### WORK ITEM
Scan the entries for lines with "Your" and say how many there are, with nothing more.

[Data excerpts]
------------------------------

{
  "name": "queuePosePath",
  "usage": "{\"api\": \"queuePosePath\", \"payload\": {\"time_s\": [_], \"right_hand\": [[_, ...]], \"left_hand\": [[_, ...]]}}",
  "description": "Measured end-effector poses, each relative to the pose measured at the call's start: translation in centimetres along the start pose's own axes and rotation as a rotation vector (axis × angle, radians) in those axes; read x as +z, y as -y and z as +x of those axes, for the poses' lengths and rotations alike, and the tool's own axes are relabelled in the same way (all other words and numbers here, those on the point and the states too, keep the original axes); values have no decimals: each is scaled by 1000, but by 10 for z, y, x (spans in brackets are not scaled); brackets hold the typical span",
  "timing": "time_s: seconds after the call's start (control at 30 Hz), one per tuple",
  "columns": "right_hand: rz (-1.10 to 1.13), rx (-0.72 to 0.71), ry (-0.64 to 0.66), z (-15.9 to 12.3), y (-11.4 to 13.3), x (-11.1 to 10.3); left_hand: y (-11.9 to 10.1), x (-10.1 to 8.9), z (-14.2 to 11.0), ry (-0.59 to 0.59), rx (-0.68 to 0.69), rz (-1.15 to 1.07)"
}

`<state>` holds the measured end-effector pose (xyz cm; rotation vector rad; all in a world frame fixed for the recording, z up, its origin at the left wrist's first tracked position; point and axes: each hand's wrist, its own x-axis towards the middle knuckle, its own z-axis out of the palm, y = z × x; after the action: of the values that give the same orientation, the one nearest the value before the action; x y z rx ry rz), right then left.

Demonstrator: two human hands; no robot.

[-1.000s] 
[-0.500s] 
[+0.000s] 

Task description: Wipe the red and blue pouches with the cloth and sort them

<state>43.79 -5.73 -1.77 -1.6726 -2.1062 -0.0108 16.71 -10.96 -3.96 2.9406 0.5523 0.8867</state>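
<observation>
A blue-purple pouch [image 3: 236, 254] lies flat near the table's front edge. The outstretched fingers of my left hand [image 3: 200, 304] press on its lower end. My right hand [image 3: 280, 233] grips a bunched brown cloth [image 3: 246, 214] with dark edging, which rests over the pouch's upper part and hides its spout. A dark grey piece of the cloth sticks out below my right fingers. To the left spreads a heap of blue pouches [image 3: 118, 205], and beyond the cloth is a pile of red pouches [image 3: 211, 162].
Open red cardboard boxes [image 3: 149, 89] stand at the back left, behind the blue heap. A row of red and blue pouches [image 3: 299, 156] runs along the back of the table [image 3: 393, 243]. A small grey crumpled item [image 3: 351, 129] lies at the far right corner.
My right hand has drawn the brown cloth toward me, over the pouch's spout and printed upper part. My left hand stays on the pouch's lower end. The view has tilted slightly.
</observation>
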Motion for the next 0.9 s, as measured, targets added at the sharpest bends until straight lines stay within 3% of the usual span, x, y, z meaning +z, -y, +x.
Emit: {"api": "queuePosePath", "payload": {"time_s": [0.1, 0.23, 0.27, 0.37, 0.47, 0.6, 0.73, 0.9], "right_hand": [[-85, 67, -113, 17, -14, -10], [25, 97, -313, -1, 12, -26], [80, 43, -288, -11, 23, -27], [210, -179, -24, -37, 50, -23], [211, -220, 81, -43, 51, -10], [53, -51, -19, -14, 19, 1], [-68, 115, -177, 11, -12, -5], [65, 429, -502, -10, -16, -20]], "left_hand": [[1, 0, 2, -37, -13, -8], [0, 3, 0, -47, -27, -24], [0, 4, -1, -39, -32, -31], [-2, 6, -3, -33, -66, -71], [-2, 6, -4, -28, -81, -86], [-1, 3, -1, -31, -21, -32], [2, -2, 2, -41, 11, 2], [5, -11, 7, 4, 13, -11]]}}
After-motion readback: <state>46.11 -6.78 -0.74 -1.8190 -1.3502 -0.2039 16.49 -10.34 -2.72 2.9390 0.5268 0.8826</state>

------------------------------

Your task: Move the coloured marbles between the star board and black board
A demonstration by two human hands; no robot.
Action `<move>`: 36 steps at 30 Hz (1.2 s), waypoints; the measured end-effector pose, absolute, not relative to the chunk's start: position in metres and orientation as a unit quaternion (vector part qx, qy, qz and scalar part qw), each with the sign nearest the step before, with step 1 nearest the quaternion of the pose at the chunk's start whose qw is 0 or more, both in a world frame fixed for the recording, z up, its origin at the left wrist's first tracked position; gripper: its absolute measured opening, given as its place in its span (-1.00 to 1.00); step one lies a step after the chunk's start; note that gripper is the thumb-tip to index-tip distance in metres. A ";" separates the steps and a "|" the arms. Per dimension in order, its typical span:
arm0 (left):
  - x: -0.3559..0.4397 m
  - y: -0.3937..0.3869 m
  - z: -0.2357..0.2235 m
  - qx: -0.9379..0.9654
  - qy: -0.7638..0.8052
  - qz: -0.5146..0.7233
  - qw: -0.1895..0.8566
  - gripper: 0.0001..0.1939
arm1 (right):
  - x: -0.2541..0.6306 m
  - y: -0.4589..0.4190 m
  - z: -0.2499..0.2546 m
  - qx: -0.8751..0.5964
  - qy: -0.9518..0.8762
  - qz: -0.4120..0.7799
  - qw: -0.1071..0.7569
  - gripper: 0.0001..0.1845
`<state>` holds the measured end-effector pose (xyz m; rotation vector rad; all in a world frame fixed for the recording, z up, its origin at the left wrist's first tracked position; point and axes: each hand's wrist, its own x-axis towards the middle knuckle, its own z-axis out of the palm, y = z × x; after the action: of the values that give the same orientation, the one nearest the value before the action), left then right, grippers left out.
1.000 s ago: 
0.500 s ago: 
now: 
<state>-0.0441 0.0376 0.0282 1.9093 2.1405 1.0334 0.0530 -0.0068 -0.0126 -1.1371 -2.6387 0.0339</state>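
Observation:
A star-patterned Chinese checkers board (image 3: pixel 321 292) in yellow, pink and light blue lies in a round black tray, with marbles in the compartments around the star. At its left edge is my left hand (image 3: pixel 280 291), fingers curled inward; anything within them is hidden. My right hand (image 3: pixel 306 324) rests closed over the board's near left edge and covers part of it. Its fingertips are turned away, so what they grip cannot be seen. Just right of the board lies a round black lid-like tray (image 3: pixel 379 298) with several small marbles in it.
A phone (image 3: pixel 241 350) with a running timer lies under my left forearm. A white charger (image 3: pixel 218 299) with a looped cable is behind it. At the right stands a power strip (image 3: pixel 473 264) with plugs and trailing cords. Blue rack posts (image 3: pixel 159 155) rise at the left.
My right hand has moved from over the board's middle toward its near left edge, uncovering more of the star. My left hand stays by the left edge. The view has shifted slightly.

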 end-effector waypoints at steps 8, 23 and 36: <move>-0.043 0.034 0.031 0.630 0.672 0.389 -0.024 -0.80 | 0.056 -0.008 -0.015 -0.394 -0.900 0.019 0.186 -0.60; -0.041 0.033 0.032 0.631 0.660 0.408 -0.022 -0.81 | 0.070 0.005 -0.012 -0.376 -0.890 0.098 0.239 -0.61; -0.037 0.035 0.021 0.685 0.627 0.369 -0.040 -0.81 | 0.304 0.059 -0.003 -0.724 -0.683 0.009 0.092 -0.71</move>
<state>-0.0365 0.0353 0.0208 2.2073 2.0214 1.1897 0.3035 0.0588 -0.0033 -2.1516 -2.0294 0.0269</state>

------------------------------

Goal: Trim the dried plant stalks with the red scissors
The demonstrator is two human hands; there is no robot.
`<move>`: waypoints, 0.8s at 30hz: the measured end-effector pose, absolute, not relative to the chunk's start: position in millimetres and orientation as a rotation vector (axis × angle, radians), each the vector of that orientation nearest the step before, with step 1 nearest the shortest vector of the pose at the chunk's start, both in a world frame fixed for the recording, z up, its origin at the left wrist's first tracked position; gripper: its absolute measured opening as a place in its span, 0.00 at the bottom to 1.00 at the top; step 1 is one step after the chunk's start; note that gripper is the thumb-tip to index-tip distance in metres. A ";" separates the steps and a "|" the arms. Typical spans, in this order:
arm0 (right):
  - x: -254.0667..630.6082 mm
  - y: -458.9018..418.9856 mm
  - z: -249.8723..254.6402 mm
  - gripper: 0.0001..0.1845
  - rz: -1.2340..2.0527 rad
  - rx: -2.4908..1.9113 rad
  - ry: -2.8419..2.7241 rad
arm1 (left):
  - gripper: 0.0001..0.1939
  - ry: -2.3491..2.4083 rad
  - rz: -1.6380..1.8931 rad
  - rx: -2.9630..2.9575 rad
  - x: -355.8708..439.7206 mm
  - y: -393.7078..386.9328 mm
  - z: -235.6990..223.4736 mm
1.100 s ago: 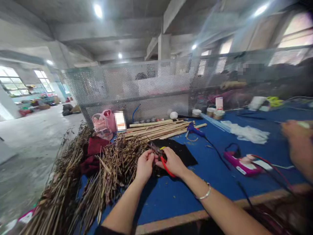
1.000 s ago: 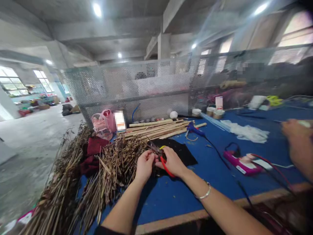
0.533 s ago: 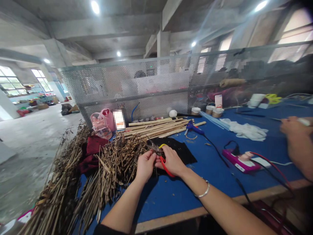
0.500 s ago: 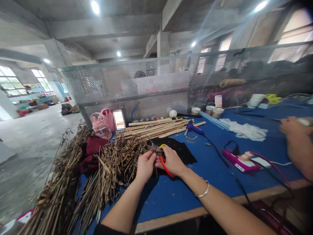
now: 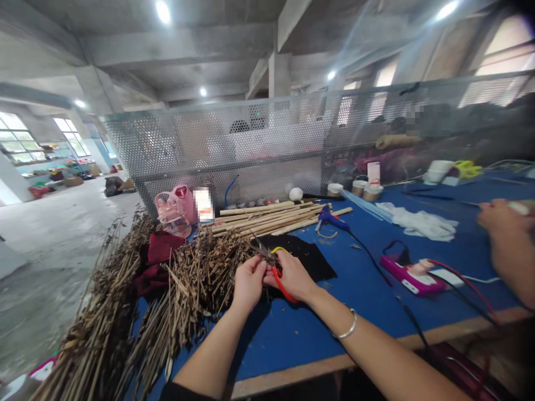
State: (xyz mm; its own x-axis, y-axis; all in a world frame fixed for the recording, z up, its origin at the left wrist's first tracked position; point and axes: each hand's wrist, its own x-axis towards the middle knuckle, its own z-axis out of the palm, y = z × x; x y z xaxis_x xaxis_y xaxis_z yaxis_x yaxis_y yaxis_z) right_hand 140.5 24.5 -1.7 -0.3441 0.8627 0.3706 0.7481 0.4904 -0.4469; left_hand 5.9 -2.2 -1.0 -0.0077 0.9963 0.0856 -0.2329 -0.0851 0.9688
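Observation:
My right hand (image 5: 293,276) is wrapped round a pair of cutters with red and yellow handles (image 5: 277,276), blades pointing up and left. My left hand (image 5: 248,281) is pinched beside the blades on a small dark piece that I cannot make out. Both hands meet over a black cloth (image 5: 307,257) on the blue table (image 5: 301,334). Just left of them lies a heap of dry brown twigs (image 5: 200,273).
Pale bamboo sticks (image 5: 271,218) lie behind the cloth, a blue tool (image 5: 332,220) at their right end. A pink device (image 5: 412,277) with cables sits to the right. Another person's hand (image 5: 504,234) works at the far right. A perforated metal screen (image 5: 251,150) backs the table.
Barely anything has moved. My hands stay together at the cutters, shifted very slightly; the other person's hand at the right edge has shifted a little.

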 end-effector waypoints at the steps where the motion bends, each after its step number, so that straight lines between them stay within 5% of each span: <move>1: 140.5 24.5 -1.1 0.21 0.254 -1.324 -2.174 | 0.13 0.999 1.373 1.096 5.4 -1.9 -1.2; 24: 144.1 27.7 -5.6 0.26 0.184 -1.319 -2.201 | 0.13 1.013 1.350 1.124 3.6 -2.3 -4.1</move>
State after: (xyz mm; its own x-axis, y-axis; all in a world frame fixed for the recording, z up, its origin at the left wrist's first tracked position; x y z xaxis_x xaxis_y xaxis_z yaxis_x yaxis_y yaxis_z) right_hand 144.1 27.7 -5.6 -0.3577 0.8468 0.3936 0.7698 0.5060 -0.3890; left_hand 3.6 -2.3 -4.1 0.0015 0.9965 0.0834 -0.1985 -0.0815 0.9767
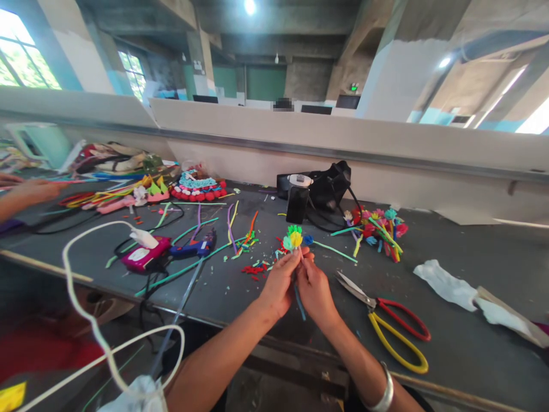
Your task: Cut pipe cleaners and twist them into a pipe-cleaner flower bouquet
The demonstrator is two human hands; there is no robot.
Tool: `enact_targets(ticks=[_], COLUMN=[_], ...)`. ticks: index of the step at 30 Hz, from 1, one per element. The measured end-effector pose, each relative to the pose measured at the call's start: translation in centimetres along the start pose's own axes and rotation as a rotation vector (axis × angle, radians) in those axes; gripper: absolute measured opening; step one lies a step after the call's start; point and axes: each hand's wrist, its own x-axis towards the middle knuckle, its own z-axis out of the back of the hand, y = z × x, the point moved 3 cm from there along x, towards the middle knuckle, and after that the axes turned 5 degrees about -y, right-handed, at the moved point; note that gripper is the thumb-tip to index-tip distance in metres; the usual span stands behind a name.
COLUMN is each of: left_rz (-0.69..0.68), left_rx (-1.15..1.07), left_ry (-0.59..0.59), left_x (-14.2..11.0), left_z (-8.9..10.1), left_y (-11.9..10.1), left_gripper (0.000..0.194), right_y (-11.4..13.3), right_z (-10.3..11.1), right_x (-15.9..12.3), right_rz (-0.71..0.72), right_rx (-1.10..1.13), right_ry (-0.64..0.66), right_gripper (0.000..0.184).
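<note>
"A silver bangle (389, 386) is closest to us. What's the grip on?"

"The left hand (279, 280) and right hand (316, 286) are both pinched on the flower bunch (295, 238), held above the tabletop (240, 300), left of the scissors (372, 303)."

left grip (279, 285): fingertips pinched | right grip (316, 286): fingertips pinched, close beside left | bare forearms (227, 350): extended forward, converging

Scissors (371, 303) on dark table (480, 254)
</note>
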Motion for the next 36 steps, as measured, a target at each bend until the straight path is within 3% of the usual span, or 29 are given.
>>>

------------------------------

### OUTPUT
2